Po ukończeniu studiów zatrudnił się w administracji galicyjskiej, gdzie zajmował się sprawami związanymi z przemysłem naftowym. W 1906 zgłosił się na ochotnika do rocznej służby wojskowej w armii austro-węgierskiej. Wkrótce potem znalazł się w austriackiej szkole wojskowej, gdzie uzyskał dyplom oficerski i został podporucznikiem rezerwy.

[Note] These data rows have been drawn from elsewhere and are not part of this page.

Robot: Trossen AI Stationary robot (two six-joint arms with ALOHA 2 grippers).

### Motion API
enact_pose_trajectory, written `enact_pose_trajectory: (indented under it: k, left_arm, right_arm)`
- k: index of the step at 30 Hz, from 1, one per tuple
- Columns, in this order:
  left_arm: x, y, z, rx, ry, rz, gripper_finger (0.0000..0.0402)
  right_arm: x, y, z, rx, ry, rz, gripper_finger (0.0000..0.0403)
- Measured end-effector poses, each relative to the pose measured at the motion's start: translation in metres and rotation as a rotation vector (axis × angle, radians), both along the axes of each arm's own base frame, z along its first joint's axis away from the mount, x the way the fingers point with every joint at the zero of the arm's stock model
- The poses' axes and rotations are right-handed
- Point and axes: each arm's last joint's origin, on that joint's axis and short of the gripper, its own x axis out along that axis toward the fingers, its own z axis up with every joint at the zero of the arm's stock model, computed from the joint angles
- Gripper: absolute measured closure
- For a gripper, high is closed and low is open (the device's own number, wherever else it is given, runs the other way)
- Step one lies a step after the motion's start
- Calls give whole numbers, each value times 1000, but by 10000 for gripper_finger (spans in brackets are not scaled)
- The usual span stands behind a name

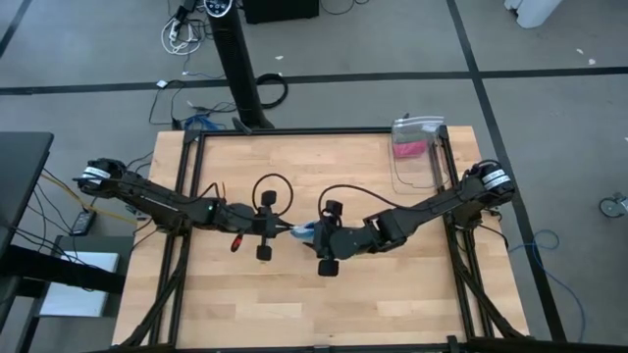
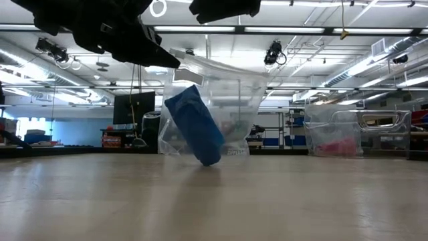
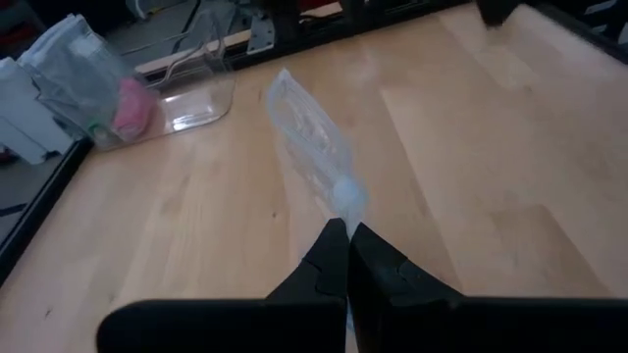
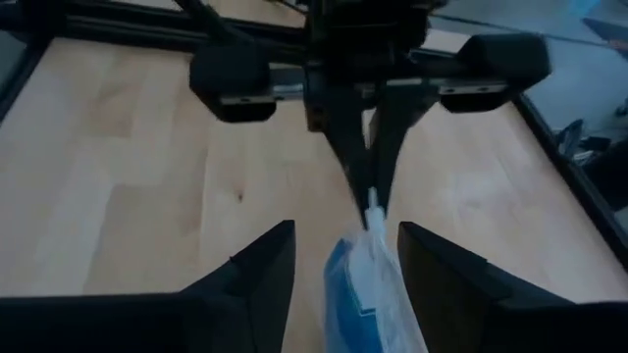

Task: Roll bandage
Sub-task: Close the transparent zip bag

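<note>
Blue roll of bandage sits inside a clear plastic bag at the table's middle; the left gripper, fingers pressed together, pinches the bag's top edge from nine o'clock; the right gripper, at three o'clock, has its fingers spread wide either side of the bag, gripping nothing; a clear container with something pink stands toward two o'clock; no legible writing.

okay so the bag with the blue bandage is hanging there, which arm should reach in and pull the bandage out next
Right, probably. The left end effector is shut on the clear bag's edge, holding it up. The right end effector is open, with the blue bandage in the bag between its fingers, so it is free to grab.
</note>
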Motion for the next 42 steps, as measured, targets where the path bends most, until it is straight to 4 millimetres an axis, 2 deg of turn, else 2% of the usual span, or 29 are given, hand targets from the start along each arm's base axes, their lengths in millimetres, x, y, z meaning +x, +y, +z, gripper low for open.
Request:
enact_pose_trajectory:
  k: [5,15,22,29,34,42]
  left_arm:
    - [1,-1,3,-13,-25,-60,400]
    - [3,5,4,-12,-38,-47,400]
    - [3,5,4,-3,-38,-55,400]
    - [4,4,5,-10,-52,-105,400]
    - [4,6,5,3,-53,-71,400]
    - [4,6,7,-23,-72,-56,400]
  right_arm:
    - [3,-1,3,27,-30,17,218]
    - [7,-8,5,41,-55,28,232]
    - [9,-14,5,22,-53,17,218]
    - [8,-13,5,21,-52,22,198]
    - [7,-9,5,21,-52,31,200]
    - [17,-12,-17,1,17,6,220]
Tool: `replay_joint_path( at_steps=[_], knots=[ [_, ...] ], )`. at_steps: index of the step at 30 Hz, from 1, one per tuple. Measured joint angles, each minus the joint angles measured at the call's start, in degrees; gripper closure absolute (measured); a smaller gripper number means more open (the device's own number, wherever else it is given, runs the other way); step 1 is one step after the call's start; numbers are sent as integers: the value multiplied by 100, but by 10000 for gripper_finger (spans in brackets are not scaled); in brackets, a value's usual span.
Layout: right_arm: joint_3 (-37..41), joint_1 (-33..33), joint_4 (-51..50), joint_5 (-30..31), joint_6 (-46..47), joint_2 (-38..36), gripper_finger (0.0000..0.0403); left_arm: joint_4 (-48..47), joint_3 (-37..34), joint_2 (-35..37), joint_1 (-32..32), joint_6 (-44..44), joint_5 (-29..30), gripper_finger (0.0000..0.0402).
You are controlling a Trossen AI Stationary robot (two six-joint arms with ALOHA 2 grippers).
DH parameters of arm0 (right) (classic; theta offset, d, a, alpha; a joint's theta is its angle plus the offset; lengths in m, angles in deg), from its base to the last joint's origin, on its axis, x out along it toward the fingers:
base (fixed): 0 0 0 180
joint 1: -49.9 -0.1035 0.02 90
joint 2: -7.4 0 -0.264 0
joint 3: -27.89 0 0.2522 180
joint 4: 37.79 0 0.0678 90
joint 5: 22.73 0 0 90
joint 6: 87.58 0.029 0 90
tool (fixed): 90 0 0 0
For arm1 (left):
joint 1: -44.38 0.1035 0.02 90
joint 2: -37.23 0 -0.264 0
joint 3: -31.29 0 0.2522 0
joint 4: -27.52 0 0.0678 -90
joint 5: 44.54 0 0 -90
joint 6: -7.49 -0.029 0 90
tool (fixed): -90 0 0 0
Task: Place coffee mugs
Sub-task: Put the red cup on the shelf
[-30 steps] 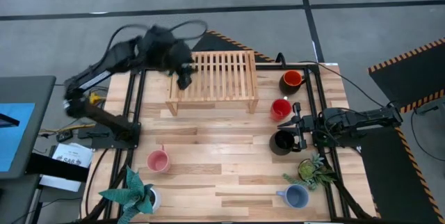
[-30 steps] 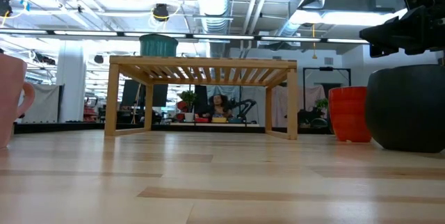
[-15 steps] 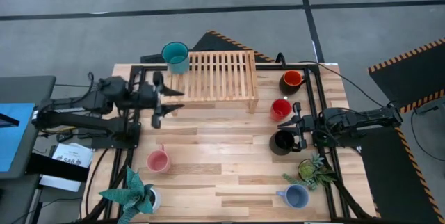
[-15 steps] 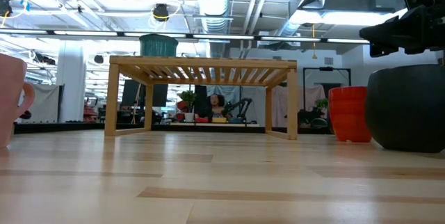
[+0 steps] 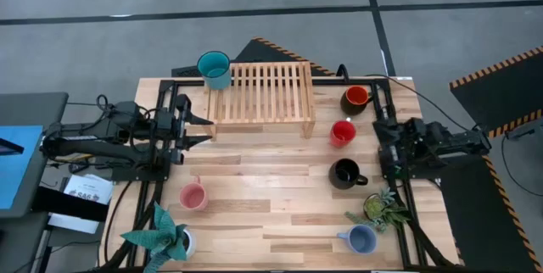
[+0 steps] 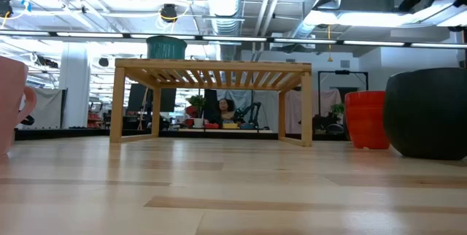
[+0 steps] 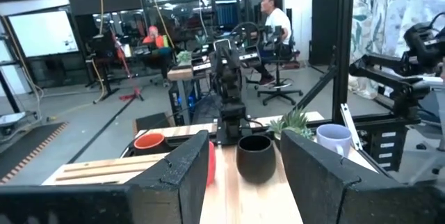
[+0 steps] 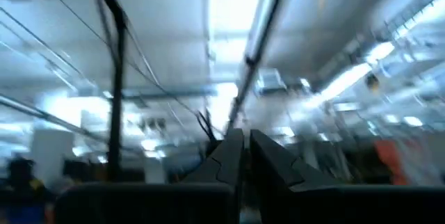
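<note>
While my left gripper [image 5: 200, 129] hangs empty with fingers apart beside the rack [image 5: 260, 93], the teal mug [image 5: 214, 69] sits on the rack's far corner, just beyond it. Next, I'd drop squarely over the pink mug [image 5: 193, 196] behind me. My right gripper [image 8: 240, 156] looks pinched together, pointing up.

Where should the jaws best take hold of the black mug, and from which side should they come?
Probably the rim wall, from above: the black mug stands upright with its mouth open upward. Its handle points toward the right arm's side, so grip the wall clear of it.
</note>
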Motion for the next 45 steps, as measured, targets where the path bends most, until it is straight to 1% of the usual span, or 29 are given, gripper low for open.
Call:
replay_joint_path(
  at_steps=[3,6,9,11,14,17,19,22,25,28,35,41,45],
  knots=[
    [-448,0,-1249,636,81,321,348,-14,0,-6,0,-18,0,236],
    [-1151,0,-2540,1280,372,820,334,-28,0,-8,0,-16,6,236],
    [-1891,0,-4057,1766,784,1345,302,-79,0,-10,0,-14,37,236],
    [-2320,0,-4994,2055,1304,1704,273,-80,0,-10,0,-5,39,236],
    [-2781,0,-6380,2027,2073,2176,228,-80,0,-10,0,13,46,236],
    [-3029,0,-7263,1714,2689,2615,193,-80,0,-10,0,21,46,236],
    [-3102,0,-7539,1537,2925,2885,178,-80,0,-10,0,21,46,236],
    [-3151,20,-7745,1329,3180,3273,171,-80,0,-10,2,23,46,236],
    [-3235,202,-7766,1079,3249,3638,173,-80,0,-10,2,24,46,236],
    [-3386,524,-7822,784,3269,4055,178,-79,0,-10,2,32,46,236],
    [-3740,1235,-8537,416,3263,4908,181,-77,0,-10,2,128,46,236],
    [-3747,1562,-8707,-24,3248,5625,182,-75,2,-10,2,131,46,236],
    [-3747,1666,-8690,-164,3171,6005,182,-75,2,-10,2,131,48,236]
  ],
)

W 1909 ożenił się z Heleną Zubczewską, która była przybraną córką Juliana Zubczewskiego, dyrektora seminarium nauczycielskiego, do którego uczęszczał dawniej Sikorski. Na początku XX wieku Sikorski zbliżył się do Polskiej Partii Socjalistycznej. W tym czasie poznał też Józefa Piłsudskiego. W 1908 we Lwowie, razem z Marianem Kukielem, Walerym Sławkiem, Kazimierzem Sosnkowskim, Witoldem Jodko-Narkiewiczem i Henrykiem Minkiewiczem założył tajny Związek Walki Czynnej, którego głównym celem było zorganizowanie powstania zbrojnego przeciwko Imperium Rosyjskiemu.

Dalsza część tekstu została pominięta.